= Royal Commission on the Northern Environment =

Canadian land use and development commission

The Royal Commission on the Northern Environment was established by the Government of Ontario with J. E. J. Fahlgren as Commissioner. The final report and recommendations were submitted to the Ontario Ministry of the Attorney General on June 28, 1985.

==Overview==
In 1976, the Ontario provincial government under then Conservative premier, Bill Davis, granted Reed Limited
 the right to log nearly 50,000 sqkm of boreal forest near the Grassy Lakes First Nation and the right to construct a second pulp and paper mill nearby, through a Memorandum of Understanding. This represented the "largest tract of forest land ever given to a single company". The MOU faced "public outcry" and had to be adandoned.

In response to public outrage on the land grant to a sole company, then Attorney General of Ontario Roy McMurtry on behalf of the Government of Ontario Government of Ontario under then premier, Bill Davis, launched the Royal Commission in 1977. The commission led by J.E.J. Fahlgren was launched in 1977 in response to Commissioners included arc S. Couse as executive director, Ian S. Fraser as director of research, Marlene Brushett as administrator, Lesley Andersen as office manager in Thunder Bay, C. Gaylord Watkins as counsel, and Roger Cotton as associate counsel. Fahlgren was a mine manager and community leader in Red Lake, Ontario.

Studies in the commissions investigation included "Tourism Development in Ontario North of 50°", "The Future of Mineral Development in the Province of Ontario - North of 50" with 13, accompanying technical papers", "The People of the North - In Quest of Understanding", "The Story of the Kiashke River Native Development Inc.", "North of 50°: An Atlas of Far Northern Ontario", and "The Kayahna Region Land Utilization and Occupancy Study".
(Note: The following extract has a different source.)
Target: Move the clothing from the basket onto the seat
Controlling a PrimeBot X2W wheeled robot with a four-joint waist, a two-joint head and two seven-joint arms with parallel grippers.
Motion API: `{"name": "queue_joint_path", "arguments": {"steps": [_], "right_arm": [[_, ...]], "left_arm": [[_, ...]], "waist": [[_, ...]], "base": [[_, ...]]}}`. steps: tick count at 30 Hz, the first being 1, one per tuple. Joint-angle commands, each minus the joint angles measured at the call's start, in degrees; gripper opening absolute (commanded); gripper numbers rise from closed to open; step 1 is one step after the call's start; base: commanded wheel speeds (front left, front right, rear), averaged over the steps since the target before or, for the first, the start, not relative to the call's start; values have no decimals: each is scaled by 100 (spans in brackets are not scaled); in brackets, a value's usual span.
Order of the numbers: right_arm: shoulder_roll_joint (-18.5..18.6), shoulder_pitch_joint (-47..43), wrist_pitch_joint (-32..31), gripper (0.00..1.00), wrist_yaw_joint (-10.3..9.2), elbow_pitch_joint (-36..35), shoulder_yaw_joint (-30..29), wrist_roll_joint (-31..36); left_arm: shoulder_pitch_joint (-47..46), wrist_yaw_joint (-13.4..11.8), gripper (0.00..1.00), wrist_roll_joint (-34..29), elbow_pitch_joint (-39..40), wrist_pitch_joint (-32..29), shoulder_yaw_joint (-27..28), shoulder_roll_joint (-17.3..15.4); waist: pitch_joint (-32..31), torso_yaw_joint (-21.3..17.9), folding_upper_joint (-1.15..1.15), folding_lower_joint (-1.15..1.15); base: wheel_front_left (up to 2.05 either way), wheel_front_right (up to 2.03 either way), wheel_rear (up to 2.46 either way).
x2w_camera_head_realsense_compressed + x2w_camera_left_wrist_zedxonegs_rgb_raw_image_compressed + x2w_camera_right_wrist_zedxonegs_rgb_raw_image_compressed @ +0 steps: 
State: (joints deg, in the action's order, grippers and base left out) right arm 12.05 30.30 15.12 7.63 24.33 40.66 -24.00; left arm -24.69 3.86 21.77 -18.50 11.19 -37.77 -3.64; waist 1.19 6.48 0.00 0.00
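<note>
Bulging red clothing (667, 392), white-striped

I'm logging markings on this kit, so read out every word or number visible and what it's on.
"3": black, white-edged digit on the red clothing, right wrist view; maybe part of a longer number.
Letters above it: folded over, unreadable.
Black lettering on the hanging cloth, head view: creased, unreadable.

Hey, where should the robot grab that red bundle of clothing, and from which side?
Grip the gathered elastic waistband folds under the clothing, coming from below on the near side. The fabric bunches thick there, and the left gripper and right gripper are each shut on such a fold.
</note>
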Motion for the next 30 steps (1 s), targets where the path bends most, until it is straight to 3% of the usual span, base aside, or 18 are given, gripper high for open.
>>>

The report included an environmental impact analysis.

The Commission concluded that the "northern environment, the people who live there and their communities, are extremely vulnerable to the impacts of large scale resource development" and these northern populations "do not have the capacity to influence the course of development". The report found that there were "no counter-balancing mechanisms in place to ensure that northerners benefit from development and that the northern environment is not irreparably harmed in the process." The report investigated the "potential of tourism, the tenuous position of the forest products industry and the forest resource base, mining activities, the conditions of the First Nations communities, as well as "public involvement in planning".

==Reed Inc==
When the commission was first established in 1977, Reed Ltd had intended to build a new pulp and paper mill. Through the "Reed Agreement", the Ontario government had the company the "largest tract of forest land ever given to a single company". By 1985, the new mill was "no longer an economic proposition". Great Lakes Forest Products Ltd—Reed's successor did not "require wood from the Reed tract for its Dryden mill complex." The Commission recommends that the Reed Agreement be "repudiated be repudiated" and "no part of the tract be licensed for cutting until the Commission's major recommendations with respect to the northern forest are implemented".

==Mercury contamination in Grassy Narrows, Ontario, Canada==

In regards to the mercury contamination of the river system used by the Grassy Narrows and White Dog First Nations "from which these communities derived employment and sustenance", the commission recommended that "until the claims of White Dog and Grassy Narrows are settled, the Government of Ontario should not grant any cutting rights to Great Lakes Forest Products Ltd., or any subsequent owner of the Dryden Mill Complex, in forest land outside existing company management units."